Question

A uniformly charged ring has linear charge density $4\frac{C}{m}$. What is the electric potential at its centre?

• A. $\frac{\lambda }{{ϵ}_0}$
• B. $\frac{5\lambda }{{ϵ}_0}$
• C. $\frac{\lambda }{2{ϵ}_0}$
• D. $\frac{\lambda }{3{ϵ}_0}$

Answer 1

The correct option is C $\frac{\lambda }{2{ϵ}_0}$

Let’s look at the situation first.

This diagram represents the uniformly charged ring with linear charge density . The radius however is not provided in the question.We can calculate the potential due to a point charge so let’s divide the ring into infinitesimally small parts and try to find potential at O due to one such part.

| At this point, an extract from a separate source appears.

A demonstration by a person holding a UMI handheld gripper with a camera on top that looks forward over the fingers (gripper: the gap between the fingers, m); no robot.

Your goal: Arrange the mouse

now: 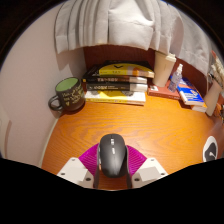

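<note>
A dark grey computer mouse sits between my gripper's two fingers, its nose pointing away from me over the wooden desk. The magenta pads press against both of its sides, so the gripper is shut on the mouse. The rear of the mouse is hidden by the gripper's body.
A dark green mug stands at the back left. A stack of books lies at the back middle, under a pale curtain. A blue book and a small bottle are at the back right. A white object lies at the right.
</note>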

So here, we take a small part dl located at an angle $\theta$from some reference line subtending $d\theta$at the centre. The charge contained in the small element dl, dQ=$\lambda$ dl and its potential at the centre will be $\frac{kdQ}{r}$
So $dV=\frac{kdQ}{r}=\frac{k\lambda dl}{r}$. Since potential is a scalar quantity we don’t have to worry about directions like we did in case of electric field. All we need to do now is integrate this to get the answer.

Now in this integral k, $\lambda$ and r are constants. So the integral becomes
$\cdot V=\frac{k\lambda }{r}{\int }_0^{2\pi }dl=\frac{k\lambda }{r}.2\pi r=\frac{1}{4\pi {ϵ}_0}\lambda 2\pi =\frac{\lambda }{2{ϵ}_0}$
Good thing is that we got rid of the radius as it was not provided in the first place.